> _YOUR TASK_:
Starting at the first line of the data below, repeat each line word for word up to and including the line with "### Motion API".

> _DATA SEGMENT_:
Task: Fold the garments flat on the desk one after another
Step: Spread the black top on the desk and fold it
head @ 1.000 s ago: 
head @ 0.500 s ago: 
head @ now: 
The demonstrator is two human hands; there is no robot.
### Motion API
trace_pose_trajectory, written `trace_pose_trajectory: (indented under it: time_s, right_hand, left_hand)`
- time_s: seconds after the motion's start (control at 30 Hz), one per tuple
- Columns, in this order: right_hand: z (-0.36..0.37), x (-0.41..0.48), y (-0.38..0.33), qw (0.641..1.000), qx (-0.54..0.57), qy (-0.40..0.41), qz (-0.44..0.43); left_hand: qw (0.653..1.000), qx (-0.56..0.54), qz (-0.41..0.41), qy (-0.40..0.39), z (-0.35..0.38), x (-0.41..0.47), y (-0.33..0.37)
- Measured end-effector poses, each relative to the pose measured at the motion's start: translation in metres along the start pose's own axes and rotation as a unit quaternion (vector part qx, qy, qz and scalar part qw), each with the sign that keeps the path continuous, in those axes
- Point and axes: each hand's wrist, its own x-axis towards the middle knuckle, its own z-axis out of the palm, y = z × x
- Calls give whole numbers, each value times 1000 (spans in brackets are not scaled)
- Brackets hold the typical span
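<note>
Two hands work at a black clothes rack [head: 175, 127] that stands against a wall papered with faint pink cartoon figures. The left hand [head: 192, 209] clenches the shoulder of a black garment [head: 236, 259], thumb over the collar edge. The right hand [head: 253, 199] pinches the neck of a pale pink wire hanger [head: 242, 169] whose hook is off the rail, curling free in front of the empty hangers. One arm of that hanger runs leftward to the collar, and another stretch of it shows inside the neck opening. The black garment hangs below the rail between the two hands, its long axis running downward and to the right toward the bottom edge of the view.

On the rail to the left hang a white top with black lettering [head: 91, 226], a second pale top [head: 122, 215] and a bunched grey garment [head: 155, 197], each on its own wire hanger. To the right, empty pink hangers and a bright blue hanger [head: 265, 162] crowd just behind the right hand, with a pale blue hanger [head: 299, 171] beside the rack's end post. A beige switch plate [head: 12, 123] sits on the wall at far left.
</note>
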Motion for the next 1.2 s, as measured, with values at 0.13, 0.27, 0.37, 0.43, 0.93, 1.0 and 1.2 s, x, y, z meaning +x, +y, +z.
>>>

> _RESULT FOR THIS EXERCISE_:
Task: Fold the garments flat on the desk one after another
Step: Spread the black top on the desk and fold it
head @ 1.000 s ago: 
head @ 0.500 s ago: 
head @ now: 
The demonstrator is two human hands; there is no robot.
### Motion API

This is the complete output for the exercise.